Adore, de Chloé Saf­fy (ini­tia­le­ment publié sous le pseu­do­nyme Dah­lia) est un petit roman, paru en 2009 dans la col­lec­tion M@nuscrit des Édi­tions Léo Scheer. À force de faire des recherches autour de ce texte et de son autrice, on ne peut s’empêcher de mettre les pattes dans les eaux stag­nantes et troubles de la toile, où les polé­miques et les règle­ments de compte sont légions, au point de don­ner l’im­pres­sion que celles et ceux qui les hantent ne font que tour­ner autour d’eux-mêmes, avec leurs argu­men­taires rumi­nés ad nau­seam et leur refus obs­ti­né de céder au moindre argu­ment de la par­tie adverse, tous ran­gés der­rière l’ac­tuel chef de file, le tout à l’al­lure d’une taren­telle débri­dée qui ne ferait que mieux répandre, au lieu d’é­va­cuer, le poi­son dans le corps de la vic­time. Ain­si, tout le monde, ou presque, connaît la vio­lente polé­mique qui a oppo­sé Lise-Marie Jaillant, sans doute mieux connue sous le pseu­do­nyme de Wrath, et les Édi­tions Léo Scheer, au sujet, entre autres, de la col­lec­tion M@nuscrit, créée par ELS en octobre 2008 et qui a vu la publi­ca­tion de quelque treize titres dans les deux ans et demi à peu près de son exis­tence. Polé­mique dans laquelle ont été impli­qués Chloé Saf­fy et son roman et dont une bonne par­tie semble ins­pi­rée par l’en­vie et la jalou­sie devant le fait de voir son texte publié de pré­fé­rence à d’autres. [1]Il est impos­sible de citer ici les nom­breux com­men­taires qui impliquent voire dénoncent l’au­trice, faites une recherche Google, svp !

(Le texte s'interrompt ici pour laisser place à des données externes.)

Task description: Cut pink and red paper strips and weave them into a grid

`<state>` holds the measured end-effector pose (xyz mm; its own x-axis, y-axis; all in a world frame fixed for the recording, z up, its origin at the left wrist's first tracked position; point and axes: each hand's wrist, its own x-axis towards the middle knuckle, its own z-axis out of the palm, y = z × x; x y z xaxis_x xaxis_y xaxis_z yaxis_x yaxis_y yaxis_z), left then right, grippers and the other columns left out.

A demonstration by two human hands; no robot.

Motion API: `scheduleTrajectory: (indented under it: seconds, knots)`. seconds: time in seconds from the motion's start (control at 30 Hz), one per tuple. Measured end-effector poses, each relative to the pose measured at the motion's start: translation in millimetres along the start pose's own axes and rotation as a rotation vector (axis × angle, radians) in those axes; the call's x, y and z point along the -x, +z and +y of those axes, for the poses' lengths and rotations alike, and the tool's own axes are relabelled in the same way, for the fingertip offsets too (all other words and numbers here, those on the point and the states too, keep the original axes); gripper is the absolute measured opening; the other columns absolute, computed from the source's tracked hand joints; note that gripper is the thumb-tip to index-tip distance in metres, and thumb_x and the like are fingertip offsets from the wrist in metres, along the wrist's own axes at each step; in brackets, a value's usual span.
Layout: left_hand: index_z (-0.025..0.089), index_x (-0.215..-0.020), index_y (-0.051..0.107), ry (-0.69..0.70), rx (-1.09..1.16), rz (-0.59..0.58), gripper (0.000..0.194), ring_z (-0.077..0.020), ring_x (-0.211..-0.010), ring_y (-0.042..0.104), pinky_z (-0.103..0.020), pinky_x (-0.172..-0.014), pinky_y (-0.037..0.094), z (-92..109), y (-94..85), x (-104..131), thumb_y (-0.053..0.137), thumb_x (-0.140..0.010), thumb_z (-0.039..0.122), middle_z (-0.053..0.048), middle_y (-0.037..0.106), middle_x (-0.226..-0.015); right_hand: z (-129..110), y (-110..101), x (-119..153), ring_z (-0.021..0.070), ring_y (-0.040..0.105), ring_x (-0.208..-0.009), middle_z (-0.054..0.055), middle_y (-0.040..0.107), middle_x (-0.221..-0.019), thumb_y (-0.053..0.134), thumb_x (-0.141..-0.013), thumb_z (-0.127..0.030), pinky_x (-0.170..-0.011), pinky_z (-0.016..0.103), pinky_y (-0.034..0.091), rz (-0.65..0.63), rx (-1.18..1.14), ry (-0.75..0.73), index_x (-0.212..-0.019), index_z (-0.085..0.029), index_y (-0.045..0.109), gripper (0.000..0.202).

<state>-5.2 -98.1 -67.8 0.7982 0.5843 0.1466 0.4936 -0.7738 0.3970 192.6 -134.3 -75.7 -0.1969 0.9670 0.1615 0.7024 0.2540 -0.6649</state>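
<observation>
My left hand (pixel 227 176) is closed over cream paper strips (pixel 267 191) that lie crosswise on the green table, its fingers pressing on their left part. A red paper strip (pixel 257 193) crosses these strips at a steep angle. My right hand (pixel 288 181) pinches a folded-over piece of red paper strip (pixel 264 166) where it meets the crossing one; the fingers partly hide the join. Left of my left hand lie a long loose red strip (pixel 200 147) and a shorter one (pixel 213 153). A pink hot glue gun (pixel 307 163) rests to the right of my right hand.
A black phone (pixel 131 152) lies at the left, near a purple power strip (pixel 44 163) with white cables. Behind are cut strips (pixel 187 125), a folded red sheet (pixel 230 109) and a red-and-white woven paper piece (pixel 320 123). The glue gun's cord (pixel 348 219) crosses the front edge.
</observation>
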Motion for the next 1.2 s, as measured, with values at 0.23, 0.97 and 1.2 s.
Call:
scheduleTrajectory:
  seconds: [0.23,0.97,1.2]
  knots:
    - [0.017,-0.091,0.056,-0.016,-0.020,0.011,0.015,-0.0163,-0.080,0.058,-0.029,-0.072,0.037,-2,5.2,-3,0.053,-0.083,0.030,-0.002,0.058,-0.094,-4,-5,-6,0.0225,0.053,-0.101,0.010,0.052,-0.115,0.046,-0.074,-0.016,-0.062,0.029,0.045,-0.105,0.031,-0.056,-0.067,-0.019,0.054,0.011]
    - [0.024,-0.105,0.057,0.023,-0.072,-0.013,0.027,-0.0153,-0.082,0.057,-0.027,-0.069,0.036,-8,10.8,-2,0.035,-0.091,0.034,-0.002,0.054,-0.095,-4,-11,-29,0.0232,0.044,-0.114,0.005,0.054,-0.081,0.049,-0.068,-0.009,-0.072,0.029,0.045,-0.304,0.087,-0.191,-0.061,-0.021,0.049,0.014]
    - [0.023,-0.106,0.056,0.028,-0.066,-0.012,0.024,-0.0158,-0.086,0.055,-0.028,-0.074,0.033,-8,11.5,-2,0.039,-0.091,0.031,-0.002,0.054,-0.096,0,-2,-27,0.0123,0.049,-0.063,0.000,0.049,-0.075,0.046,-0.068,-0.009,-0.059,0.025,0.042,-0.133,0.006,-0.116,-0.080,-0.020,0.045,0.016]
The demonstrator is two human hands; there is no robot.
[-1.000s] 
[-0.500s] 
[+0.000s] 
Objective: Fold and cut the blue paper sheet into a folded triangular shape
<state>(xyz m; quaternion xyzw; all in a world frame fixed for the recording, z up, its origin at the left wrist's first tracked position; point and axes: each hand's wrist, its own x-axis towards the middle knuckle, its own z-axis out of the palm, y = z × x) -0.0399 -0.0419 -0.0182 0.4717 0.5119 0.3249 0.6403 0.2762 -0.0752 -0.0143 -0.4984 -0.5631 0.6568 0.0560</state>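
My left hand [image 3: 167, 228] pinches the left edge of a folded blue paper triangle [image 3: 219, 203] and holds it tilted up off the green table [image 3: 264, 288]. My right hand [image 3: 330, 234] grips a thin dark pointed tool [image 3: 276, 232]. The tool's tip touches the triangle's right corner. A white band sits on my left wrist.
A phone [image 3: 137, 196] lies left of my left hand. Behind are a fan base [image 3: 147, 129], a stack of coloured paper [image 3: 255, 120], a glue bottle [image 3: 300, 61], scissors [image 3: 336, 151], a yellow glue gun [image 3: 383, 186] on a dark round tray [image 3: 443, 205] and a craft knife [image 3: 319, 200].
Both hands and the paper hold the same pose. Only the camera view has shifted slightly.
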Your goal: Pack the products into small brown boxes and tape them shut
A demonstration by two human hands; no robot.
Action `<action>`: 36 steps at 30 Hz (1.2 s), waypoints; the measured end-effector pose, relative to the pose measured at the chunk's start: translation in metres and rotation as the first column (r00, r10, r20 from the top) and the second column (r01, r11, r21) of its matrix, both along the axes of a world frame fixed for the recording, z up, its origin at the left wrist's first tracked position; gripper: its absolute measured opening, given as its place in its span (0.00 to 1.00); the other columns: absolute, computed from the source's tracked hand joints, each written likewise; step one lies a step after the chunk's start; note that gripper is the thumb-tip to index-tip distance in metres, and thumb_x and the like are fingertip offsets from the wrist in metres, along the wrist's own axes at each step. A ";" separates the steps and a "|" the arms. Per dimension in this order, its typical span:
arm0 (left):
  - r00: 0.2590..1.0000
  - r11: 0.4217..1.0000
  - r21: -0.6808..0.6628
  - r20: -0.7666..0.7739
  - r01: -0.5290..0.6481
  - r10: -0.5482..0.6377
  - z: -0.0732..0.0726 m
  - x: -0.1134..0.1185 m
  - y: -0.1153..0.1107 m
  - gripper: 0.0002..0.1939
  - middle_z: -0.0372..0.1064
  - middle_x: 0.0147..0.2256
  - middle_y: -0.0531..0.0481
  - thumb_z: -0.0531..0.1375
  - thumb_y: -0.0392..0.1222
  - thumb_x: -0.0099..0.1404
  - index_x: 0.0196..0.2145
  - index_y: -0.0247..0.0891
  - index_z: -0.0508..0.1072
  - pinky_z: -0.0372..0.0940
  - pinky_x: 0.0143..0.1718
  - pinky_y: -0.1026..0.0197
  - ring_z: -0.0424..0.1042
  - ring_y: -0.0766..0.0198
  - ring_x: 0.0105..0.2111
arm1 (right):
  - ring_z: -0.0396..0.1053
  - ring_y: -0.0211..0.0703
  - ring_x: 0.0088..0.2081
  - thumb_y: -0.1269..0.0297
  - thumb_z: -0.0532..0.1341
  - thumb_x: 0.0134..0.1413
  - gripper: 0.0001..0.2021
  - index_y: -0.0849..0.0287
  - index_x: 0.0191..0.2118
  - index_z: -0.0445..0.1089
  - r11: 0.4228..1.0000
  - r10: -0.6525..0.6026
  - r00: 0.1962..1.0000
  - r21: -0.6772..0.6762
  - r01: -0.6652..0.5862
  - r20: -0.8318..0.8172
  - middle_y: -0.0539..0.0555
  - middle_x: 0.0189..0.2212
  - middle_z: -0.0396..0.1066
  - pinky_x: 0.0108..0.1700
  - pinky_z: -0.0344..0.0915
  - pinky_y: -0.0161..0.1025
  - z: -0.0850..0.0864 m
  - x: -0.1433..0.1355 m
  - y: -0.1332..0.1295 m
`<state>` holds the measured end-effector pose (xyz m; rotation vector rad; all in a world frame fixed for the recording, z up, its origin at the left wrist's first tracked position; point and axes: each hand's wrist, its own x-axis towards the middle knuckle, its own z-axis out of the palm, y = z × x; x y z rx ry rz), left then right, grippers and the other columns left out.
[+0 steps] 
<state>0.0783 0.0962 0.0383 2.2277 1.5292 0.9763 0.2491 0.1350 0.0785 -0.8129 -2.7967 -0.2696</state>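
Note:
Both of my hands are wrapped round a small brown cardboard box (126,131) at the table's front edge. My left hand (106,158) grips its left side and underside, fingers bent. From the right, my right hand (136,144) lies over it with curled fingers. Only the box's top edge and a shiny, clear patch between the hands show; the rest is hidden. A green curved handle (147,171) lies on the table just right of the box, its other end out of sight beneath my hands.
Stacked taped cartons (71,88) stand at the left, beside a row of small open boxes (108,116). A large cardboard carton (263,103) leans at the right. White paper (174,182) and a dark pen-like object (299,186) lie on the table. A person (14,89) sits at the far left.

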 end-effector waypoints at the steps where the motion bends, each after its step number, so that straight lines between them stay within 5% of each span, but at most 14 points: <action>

Je ne suis aucu­ne­ment impli­qué dans ces his­toires-là, et j’ai tou­jours pré­fé­ré me tenir à l’é­cart de ce genre de polé­miques qui finissent trop sou­vent en règle­ment de compte mes­quin. Aus­si aime-t-on à croire que, depuis le temps, les esprits se sont cal­més et qu’on peut affron­ter le petit texte avec la séré­ni­té néces­saire. Tou­jours est-il que, si je parle aujourd’­hui de Adore, ce n’est pas suite à des recherches sur l’his­toire de l’é­di­tion par­ti­ci­pa­tive, mais grâce à une ren­contre tout à fait for­tuite sur Face­book, à l’oc­ca­sion d’un bref échange à pro­pos d’une de mes lec­tures du moment, à savoir le der­nier texte de Cla­ra Bas­teh. J’a­voue que j’ai été aus­si­tôt intri­gué. Parce que quelle femme, même de nos jours, affirme avec aus­si peu de gêne qu’elle est « chro­ni­queuse pour les livres éro­tiques et por­no­gra­phiques » comme le fait celle-ci sur son pro­fil Face­book ? J’ai donc fait quelques recherches autour de ses acti­vi­tés et de ses textes, et une petite conver­sa­tion s’est sol­dée par l’en­voi d’un fichier pdf aux atten­tions bou­qui­no­vores du Sanglier.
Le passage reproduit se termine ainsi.